Substance abuse, depression, relationship and career issues are some of the areas that mental health counselors may address with their clients. Mental health counselors generally possess a Master’s degree and work in a range of setting such as private practices or hospitals and also often work in tandem with other health care professionals depending on the needs of their clients. Job outlook for mental health counselors is very good and as of May of 2004, the median salary for mental health counselors in the United States was $45,570 (“Counselors”).
Considered “one of the most challenging areas of human/social services,” substance abuse counselors work specifically with clients to address addiction issues including eating disorders and gambling as well as drug and alcohol abuse (“Substance Abuse Counselor”). Like mental health counselors, substance abuse counselors usually work in tandem with other mental health professionals to best address the needs of individual clients.
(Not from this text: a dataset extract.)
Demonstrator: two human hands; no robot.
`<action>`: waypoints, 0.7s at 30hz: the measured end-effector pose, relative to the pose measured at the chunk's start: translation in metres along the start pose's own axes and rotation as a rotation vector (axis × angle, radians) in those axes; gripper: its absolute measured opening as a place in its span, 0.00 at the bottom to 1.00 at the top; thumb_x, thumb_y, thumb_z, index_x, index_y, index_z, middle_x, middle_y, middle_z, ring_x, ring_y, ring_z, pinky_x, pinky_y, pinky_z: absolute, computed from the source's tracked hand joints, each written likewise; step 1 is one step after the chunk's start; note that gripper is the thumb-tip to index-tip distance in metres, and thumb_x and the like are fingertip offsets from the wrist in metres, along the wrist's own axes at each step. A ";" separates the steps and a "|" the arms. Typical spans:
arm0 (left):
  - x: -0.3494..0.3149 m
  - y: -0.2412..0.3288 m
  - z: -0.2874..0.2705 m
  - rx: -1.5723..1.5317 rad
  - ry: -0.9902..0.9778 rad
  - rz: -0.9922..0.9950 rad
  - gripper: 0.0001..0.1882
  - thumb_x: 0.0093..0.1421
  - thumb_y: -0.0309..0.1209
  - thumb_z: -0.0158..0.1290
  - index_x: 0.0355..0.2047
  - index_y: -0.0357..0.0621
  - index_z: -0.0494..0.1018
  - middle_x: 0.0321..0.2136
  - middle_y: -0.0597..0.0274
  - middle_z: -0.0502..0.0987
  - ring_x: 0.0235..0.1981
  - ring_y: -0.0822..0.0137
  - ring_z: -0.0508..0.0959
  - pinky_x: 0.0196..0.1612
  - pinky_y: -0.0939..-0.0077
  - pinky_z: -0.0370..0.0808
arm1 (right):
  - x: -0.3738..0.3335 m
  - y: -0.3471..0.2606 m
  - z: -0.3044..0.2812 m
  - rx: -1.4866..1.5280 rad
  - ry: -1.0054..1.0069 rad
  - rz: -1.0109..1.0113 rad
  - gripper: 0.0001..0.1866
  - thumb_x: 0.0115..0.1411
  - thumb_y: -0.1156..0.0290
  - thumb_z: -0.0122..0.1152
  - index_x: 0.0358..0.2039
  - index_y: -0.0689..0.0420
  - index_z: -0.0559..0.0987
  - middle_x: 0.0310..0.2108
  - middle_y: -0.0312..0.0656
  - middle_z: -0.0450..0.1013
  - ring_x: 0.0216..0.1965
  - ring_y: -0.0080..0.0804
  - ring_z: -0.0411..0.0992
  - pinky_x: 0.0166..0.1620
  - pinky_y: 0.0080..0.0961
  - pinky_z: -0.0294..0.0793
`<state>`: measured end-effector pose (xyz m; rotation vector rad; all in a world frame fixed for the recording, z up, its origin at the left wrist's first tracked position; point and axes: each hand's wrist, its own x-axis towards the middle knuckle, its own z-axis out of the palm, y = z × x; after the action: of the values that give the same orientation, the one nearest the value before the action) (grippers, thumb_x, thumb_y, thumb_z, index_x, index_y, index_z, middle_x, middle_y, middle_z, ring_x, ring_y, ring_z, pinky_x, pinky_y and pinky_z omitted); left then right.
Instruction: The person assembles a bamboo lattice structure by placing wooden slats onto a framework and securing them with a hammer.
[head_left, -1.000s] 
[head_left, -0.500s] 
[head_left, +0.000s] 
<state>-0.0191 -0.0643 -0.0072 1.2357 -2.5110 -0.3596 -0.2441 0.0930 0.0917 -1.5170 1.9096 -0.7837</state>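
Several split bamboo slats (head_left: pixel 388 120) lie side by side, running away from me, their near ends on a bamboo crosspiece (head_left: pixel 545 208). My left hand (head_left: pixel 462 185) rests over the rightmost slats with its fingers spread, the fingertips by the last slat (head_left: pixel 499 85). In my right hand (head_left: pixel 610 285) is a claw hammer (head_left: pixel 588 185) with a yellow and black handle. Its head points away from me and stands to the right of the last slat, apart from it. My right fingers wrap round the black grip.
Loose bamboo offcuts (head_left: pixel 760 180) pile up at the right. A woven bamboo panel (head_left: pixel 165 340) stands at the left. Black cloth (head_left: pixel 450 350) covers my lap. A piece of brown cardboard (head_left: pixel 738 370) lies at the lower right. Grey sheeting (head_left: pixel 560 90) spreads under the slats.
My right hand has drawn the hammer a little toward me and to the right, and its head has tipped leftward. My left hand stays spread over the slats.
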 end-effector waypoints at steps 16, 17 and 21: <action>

Substance abuse counselors may also work in a range of professional settings including inpatient mental health facilities and treatment centers.
One of the reasons why the job outlook for substance abuse counselors is positive is because of public policy shifts toward rehabilitation and treatment for drug offenders, because of the prevalence of addiction and comorbidity problems, and because of increasing education and awareness regarding substance abuse. Professional training is similar for substance abuse counselors as for mental health counselors, and a Master’s degree is generally preferred. Social workers work with clients who need help with a range of issues not limited to mental health diagnoses.
For example, social workers often assist the poor, the physically disabled, and the elderly in reaching optimal wellness. Social workers do address issues commonly covered by mental health counselors such as substance abuse or depression, but frame those problems as a subset of broader community and social issues. For example, a social worker will take into account community outreach services, housing conditions, and job opportunities as well as family background and mental health.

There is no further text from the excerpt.